Which lines of the material hold the word "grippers"? Copy each one.
───── Material for this task
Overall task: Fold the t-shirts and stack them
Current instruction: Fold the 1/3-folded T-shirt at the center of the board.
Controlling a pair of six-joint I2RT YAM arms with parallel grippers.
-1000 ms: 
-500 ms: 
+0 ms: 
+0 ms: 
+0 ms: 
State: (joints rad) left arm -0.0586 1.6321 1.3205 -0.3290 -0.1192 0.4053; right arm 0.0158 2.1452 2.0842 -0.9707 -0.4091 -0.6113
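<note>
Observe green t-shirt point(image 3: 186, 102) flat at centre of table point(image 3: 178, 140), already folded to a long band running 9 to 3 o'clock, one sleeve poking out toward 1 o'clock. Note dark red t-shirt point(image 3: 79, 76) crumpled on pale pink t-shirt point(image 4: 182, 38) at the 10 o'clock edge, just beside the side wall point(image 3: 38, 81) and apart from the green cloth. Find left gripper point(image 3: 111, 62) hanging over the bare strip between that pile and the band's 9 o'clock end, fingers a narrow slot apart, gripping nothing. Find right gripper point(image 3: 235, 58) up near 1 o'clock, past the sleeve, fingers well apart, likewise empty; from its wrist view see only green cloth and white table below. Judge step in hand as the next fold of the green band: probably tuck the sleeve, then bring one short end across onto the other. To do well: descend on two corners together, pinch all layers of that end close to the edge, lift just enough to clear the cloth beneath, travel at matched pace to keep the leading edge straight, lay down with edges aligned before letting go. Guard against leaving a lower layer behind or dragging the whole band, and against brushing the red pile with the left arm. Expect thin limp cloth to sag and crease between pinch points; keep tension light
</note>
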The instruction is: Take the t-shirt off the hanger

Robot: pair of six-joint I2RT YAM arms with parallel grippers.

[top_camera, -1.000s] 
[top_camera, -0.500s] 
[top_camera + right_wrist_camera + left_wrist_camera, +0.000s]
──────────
--- Answer box ---
Controlling a pair of six-joint I2RT YAM arms with parallel grippers.
Robot: pair of six-joint I2RT YAM arms with parallel grippers.

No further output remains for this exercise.